# Recommendations for a good hunting shoulder holster? 686 8"



## Swordfish (Aug 23, 2010)

Any recommendations for a good hunting shoulder holster?
S&W 686 6” barrel


----------



## Doyle (Aug 24, 2010)

I've used both the Uncle Mikes Vertical shoulder holster and also their cross-chest bandolier.  I think the cross-chest bandolier is more comfortable.


----------



## Apex Predator (Aug 24, 2010)

This is what you need.  PM me for more info.


----------



## Dub (Aug 24, 2010)

Recently bought a nice chest-shoulder rig from Simply Rugged Holsters.  You can search for my posts to see the holsters.  Any of the holsters work with the harness.
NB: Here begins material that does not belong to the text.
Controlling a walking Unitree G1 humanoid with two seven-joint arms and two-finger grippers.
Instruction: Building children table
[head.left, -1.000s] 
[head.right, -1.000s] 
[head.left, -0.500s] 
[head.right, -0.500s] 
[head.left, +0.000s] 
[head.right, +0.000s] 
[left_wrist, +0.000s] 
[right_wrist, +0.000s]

You can google for their webpage.


----------



## gkdir (Sep 1, 2010)

I've carried a "686-6", for a lot of years. Cross draw at belt level has always worked best for me. Have to make some adjustments when using a pack, but it still works better for me than a shoulder holster. Just don't like all that crap hanging on my neck and shoulders.


----------



## Swordfish (Sep 2, 2010)

Thanks all.
The chest X-Draw wouldn't work out for me cuz I most often wear a Bino Chest Pac and the two would get in the way of each other, but I gave it a lot of thought. I also wear a back pack because I mostly solo hunt in areas where I have to hike in several miles, so the belt/waist holster would get in the way of the waist belt of the back pack.  I'm going to give the Banchi X-15 med. a try first.
Thanks for the help.


----------



## tv_racin_fan (Sep 3, 2010)

Sword why not attache the holster to the back pack waist belt? I use a fanny pack kinda thing and attach my holster to that when I carry my handgun along with my flintlock...


----------



## Barry Duggan (Sep 25, 2010)

Apex Predator said:


> This is what you need.  PM me for more info.



Saw this rig last weekend. Was impressed...way better than an uncle mikes ever dreamed of being. With this rig you are not locked into a one holster one gun set up. It can be used with any belt holster you own.


----------



## ranger374 (Sep 25, 2010)

check out the galco kodiak's.  i just ordered one for my 500.  only one shoulder strap, and the other goes around your waist.


----------